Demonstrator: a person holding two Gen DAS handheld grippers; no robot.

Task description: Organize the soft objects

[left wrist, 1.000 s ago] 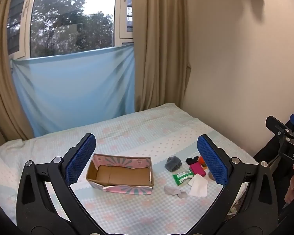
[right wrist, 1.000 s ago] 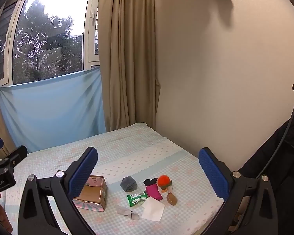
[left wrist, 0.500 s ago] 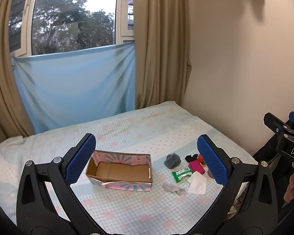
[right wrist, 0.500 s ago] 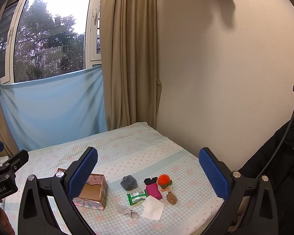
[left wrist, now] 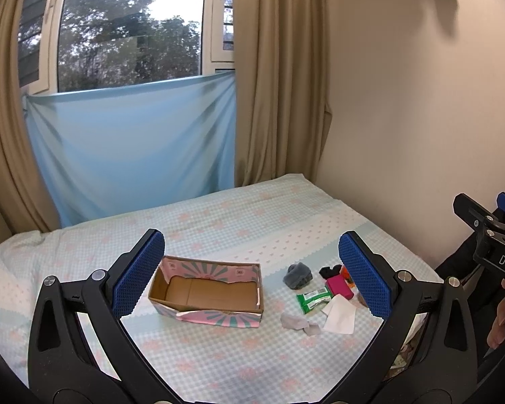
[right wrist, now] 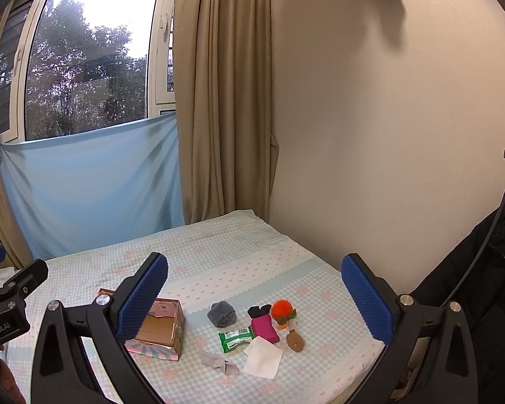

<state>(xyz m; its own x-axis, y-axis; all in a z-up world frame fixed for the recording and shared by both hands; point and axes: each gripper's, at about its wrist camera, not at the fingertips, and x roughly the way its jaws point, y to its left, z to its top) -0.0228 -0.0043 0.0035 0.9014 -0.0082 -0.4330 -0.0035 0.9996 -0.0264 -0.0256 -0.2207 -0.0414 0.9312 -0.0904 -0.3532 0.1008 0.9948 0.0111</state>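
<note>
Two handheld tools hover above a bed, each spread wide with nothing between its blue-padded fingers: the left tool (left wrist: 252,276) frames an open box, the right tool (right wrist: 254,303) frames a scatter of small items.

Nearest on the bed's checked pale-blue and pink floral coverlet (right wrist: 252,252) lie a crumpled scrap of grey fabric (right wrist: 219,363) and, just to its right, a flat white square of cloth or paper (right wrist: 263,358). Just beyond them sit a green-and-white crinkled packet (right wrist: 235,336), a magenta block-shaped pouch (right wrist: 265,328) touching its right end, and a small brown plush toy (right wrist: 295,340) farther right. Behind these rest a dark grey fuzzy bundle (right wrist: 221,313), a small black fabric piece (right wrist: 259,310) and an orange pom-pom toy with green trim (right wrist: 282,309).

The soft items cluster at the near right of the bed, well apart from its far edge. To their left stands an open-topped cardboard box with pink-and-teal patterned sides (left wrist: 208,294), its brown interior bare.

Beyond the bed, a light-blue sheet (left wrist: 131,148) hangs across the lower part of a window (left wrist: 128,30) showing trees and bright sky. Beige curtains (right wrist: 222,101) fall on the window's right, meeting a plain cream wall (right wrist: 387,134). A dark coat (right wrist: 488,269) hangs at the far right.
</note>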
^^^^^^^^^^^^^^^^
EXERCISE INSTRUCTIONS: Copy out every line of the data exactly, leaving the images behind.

REPLY TO THE TASK:
Demonstrator: a person holding two Gen DAS handheld grippers; no robot.

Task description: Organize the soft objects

[left wrist, 1.000 s ago] 
[right wrist, 1.000 s ago] 
[left wrist, 0.500 s ago] 
[right wrist, 0.500 s ago] 
[left wrist, now] 
[right wrist, now] 

<state>(xyz m; its own x-axis, y-axis; all in a z-up world frame fixed for the recording and shared by both hands; point and axes: each gripper's, at about its wrist camera, not at the fingertips, and x roughly the way its jaws point, y to its left, z to its top) -0.0228 -0.0043 0.0035 0.9014 -0.0082 -0.4330 -0.0035 0.9996 -0.0264 -0.0256 -0.2207 -0.0414 0.9312 -0.0904 -0.3532 0.1008 0.9948 0.0111</state>
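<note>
Two handheld tools hover above a bed, each spread wide with nothing between its blue-padded fingers: the left tool (left wrist: 252,276) frames an open box, the right tool (right wrist: 254,303) frames a scatter of small items.

Nearest on the bed's checked pale-blue and pink floral coverlet (right wrist: 252,252) lie a crumpled scrap of grey fabric (right wrist: 219,363) and, just to its right, a flat white square of cloth or paper (right wrist: 263,358). Just beyond them sit a green-and-white crinkled packet (right wrist: 235,336), a magenta block-shaped pouch (right wrist: 265,328) touching its right end, and a small brown plush toy (right wrist: 295,340) farther right. Behind these rest a dark grey fuzzy bundle (right wrist: 221,313), a small black fabric piece (right wrist: 259,310) and an orange pom-pom toy with green trim (right wrist: 282,309).

The soft items cluster at the near right of the bed, well apart from its far edge. To their left stands an open-topped cardboard box with pink-and-teal patterned sides (left wrist: 208,294), its brown interior bare.

Beyond the bed, a light-blue sheet (left wrist: 131,148) hangs across the lower part of a window (left wrist: 128,30) showing trees and bright sky. Beige curtains (right wrist: 222,101) fall on the window's right, meeting a plain cream wall (right wrist: 387,134). A dark coat (right wrist: 488,269) hangs at the far right.
</note>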

Nothing else goes in the answer.